- _YOUR ASSIGNMENT_:
Line by line, repeat the data below exactly, beginning at the first line and ending at the line with "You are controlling". Omit pictures.

- _COLLECTED DATA_:
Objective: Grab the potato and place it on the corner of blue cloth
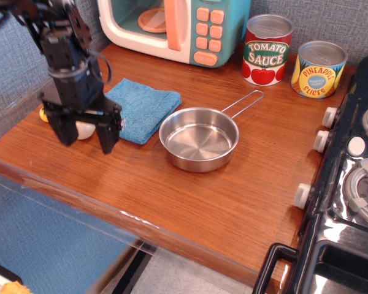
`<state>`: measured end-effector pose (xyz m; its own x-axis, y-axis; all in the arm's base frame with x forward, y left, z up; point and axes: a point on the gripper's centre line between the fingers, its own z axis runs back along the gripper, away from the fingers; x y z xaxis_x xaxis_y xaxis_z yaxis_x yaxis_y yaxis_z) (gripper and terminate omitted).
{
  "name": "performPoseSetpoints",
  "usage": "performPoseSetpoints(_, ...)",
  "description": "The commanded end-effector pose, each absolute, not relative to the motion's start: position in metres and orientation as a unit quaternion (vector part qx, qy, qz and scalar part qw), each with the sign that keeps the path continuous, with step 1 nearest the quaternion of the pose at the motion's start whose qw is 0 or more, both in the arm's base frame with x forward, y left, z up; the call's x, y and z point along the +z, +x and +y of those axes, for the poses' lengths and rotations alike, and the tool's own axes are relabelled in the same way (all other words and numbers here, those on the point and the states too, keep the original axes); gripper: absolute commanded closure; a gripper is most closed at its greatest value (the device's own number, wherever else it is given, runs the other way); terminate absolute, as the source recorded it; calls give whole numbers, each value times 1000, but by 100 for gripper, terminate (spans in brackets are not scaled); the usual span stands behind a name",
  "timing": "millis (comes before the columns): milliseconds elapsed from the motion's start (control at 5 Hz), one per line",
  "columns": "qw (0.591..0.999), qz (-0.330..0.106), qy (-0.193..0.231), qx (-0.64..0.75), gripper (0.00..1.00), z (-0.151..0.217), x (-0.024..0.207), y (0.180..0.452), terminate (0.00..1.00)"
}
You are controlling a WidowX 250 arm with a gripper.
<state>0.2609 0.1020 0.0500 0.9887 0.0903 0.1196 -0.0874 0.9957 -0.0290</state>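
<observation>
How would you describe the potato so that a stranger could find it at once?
Look at the left end of the wooden counter, just left of the blue cloth. Between the black gripper's open fingers sits the potato: small, smooth, pale beige, egg-shaped, unlike the flat cloth.
</observation>
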Motion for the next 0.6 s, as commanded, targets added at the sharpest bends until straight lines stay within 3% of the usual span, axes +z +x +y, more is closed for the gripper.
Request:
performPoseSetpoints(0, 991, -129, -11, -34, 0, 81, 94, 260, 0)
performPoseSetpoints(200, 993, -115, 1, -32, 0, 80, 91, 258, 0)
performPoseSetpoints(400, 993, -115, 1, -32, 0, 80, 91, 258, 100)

- _EXERCISE OUTPUT_:
Objective: Grab the potato and place it on the corner of blue cloth
`<state>`: measured end-effector pose (xyz m; its own x-axis, y-axis; all in the arm's base frame with x forward, y left, z up; point and axes: a point on the gripper's centre line between the fingers, its own z axis runs back along the gripper, away from the fingers; x y z xaxis_x xaxis_y xaxis_z yaxis_x yaxis_y yaxis_z) (gripper and terminate omitted).
{
  "name": "performPoseSetpoints",
  "usage": "performPoseSetpoints(_, ...)",
  "description": "The commanded end-effector pose, each absolute, not relative to the motion's start: position in metres and orientation as a unit quaternion (vector part qx, qy, qz and scalar part qw), each with the sign that keeps the path continuous, with step 1 nearest the quaternion of the pose at the motion's start whose qw is 0 or more, both in the arm's base frame with x forward, y left, z up; the call's x, y and z point along the +z, +x and +y of those axes, for the poses' lengths and rotations alike, and the tool's own axes are relabelled in the same way (all other words and numbers here, those on the point and the states too, keep the original axes); gripper: absolute commanded closure; a gripper is most closed at its greatest value (the device's own number, wherever else it is given, runs the other way); terminate absolute, as the source recorded it; calls give whole numbers, each value times 1000, but by 100 for gripper, terminate (spans in brackets are not scaled); the usual span stands behind a name",
  "timing": "millis (comes before the columns): milliseconds elapsed from the motion's start (control at 5 Hz), one per line",
  "columns": "qw (0.591..0.999), qz (-0.330..0.106), qy (-0.193..0.231), qx (-0.64..0.75), gripper (0.00..1.00), z (-0.151..0.217), x (-0.024..0.207), y (0.180..0.452), terminate (0.00..1.00)"
}
You are controlling a WidowX 250 arm with a gripper.

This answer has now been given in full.